If you know $f(x)$ for a certain set of $x\in{\bf X}$, then you can construct interpolation polynomial for which the error can be estimated. Similarly about $c(x)$.

Denote $P^f_n(x)$ a polynomial such that $\|P^f_n(x) - f(x)\|\to 0$. Similarly $P^c_n(x)$ a polynomial such that $\|P^c_n(x) - c(x)\|\to 0$.

Now approximate $$f^*=\min_{x:c(x)<0} f$$ using $$P_n^*=\min_{x:P^c_n(x)<0} P^f_n(x)$$

Analyze the error $\|f^*-P_n^*\|$ to hopefully find it is $\to0$ as $n\to\infty$.
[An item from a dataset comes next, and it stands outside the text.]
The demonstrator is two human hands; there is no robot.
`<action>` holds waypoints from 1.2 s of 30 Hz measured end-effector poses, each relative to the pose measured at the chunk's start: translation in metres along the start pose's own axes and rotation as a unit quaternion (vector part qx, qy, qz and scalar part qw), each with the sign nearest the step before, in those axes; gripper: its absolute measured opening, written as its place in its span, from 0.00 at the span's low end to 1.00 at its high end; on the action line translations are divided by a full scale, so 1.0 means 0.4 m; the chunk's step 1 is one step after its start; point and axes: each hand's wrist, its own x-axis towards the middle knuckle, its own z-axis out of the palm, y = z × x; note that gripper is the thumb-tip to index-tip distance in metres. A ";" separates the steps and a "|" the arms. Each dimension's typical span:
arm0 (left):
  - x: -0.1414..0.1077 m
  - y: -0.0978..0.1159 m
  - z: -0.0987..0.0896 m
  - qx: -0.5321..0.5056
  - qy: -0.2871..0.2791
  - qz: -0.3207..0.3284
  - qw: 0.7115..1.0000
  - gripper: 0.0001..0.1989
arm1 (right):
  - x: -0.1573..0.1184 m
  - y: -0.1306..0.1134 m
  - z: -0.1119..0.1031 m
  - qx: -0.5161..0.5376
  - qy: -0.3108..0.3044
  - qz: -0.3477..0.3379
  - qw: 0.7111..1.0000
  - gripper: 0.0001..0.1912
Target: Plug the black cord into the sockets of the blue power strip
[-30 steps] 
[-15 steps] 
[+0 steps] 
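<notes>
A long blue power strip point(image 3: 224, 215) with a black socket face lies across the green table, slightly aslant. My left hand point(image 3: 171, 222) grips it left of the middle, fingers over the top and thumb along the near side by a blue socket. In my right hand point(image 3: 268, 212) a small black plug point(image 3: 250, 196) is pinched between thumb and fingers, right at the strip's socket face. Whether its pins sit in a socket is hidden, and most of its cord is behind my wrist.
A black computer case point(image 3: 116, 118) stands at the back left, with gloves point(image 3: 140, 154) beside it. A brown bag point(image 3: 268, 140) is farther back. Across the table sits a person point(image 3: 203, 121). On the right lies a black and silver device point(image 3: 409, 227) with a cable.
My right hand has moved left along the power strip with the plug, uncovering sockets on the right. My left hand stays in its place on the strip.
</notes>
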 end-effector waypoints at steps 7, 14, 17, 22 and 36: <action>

In order to make such an analysis you have to make some certain assumptions on your functions $f(x)$ and $c(x)$, for example you have to assume some level of smoothness, belonging to some certain function space, existence of expansion in some basis etc, etc. If you success to prove something under such assumptions it doesn't say that this doesn't work without, but this is the only case you can prove so far. Later you can try to prove for another, hopefully expanded subspace of functions.


Another option is to work with finite differences instead of derivatives, which is in some sense similar, to the described above, but may be slightly less general.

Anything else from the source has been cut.